= TASK TO COMPLETE =
Repeat, line for line, only the span that opens at the "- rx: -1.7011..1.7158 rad" line and closes at the final line below. Skip the pictures.

= RECORDED DATA =
'''

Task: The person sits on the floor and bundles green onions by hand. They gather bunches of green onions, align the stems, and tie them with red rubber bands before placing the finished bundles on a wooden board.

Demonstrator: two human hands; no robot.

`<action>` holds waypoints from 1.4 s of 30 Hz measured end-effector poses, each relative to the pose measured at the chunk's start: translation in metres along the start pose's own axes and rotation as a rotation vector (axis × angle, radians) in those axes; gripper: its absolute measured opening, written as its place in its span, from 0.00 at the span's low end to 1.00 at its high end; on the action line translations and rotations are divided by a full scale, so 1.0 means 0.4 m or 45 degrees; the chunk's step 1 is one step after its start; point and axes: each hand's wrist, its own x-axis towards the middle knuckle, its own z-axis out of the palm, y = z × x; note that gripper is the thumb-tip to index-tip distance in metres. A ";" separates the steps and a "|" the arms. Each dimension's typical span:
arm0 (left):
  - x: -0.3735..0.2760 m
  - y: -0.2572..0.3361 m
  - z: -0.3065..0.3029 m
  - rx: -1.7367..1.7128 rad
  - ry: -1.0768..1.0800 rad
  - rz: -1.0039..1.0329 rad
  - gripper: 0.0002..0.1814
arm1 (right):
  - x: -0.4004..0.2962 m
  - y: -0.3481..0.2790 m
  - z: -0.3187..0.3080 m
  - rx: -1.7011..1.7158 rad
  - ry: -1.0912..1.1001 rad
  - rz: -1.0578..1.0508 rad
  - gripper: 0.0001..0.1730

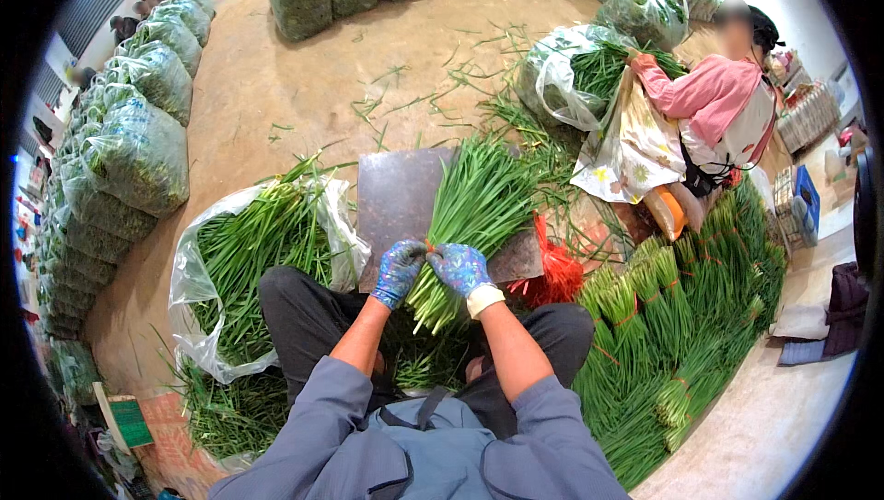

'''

= SOLUTION TO THIS PROBLEM =
  - rx: -1.7011..1.7158 rad
  - ry: -1.0912..1.1001 rad
  - rz: -1.0578..1.0508 rad
  - gripper: 0.0001..0.1730

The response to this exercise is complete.